Thankfully for longs, it did not happen in the dramatic fashion that affected the company in the first quarter.
Nonetheless, it indicates MMM stock has not stopped falling. With stagnant growth forecasted and an ongoing trade war with no end in sight, I do not think investors should buy 3M at this time.
3M Wins and Still Disappoints
In a previous article, I proposed that 3M stock would not recover until the trade war ended. Since Asia makes up more than 30% of company revenues, I still do not see how the company prospers with uncertainty clouding such a large percentage of its revenue.
So far, this theory held up through second-quarter earnings. Even beating on both revenue and profits could not rescue the stock. Consequently, it has stagnated in the low-$160s per share level, near a point where it turned around in early June.
I agree with my colleague James Brumley who stated that conglomerates in today’s business world make much less sense. However, unlike Brumley, I do not think the time has come to start comparing 3M to General Electric (NYSE:GE). I need to see more bad news before I will start believing that it will fall that far.
While I disagree with InvestorPlace contributor Josh Enomoto overall on 3M, I find myself almost as impressed with the packaging material called the “Flex and Seal Shipping Roll.” It might even become their most popular creation in decades.
MMM Isn’t Cheap
Unfortunately for traders, cool products do not necessarily beget hot stocks. Even with the stock trading at bargain prices compared to this winter, I do not see the 2019 drop in MMM as enough.

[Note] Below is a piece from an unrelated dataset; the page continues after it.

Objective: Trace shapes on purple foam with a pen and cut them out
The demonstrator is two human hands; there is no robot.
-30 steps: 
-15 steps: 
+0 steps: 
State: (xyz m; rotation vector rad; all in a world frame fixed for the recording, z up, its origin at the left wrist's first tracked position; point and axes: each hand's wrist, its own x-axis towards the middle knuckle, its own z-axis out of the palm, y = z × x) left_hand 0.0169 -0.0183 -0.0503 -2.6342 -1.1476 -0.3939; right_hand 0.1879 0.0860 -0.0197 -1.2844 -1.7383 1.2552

The forward price-to-earnings (PE) ratio of 17.2 stands well below S&P 500 averages. However, with profit growth expected to average 3.43% per year over the next five years, I would not call that multiple “cheap.”
Moreover, the current dividend yield of about 3.5% significantly exceeds the S&P 500 average yield of 1.91%. The six decades of annual payout hikes build further confidence in both the dividend and the company itself.
Still, that payout now costs the company 67.55% of its net income, up from just 37% in 2011. While I do not think the company would end dividend hikes unless it was unavoidable, the payout has become a tremendous burden.
However, as I implied earlier, any doomsday prediction is premature at this stage. Perhaps the company will spin off divisions to improve their focus. Maybe their packaging material or other product will bring investors back to 3M.
Still, investors looking for a beleaguered stock in an established company with a decades-long history of dividend increases have more choices than 3M stock.
Companies such as AT&T (NYSE:T) and AbbVie (NYSE:ABBV) offer forward multiples in the single digits and payouts which rise every year and offer a yield exceeding 5%. Moreover, the path to recovery for both equities appears more evident than that of MMM stock.
The Bottom Line on 3M Stock
3M faces too much uncertainty to buy at current levels. One might think an earnings beat would send MMM stock higher, particularly after the massive selloff that followed its first-quarter report.
However, with its business in China facing uncertainty and its profit growth modest, investors have shown little inclination to pay 17.2 times forward earnings.
Moreover, a dividend payout ratio approaching 70% should create concerns about its six-decade streak of payout hikes.
3M is no GE. Company management still has time to turn this ship around. However, investors can find cheaper stocks which pay higher dividend yields and have a clearer path to recovery.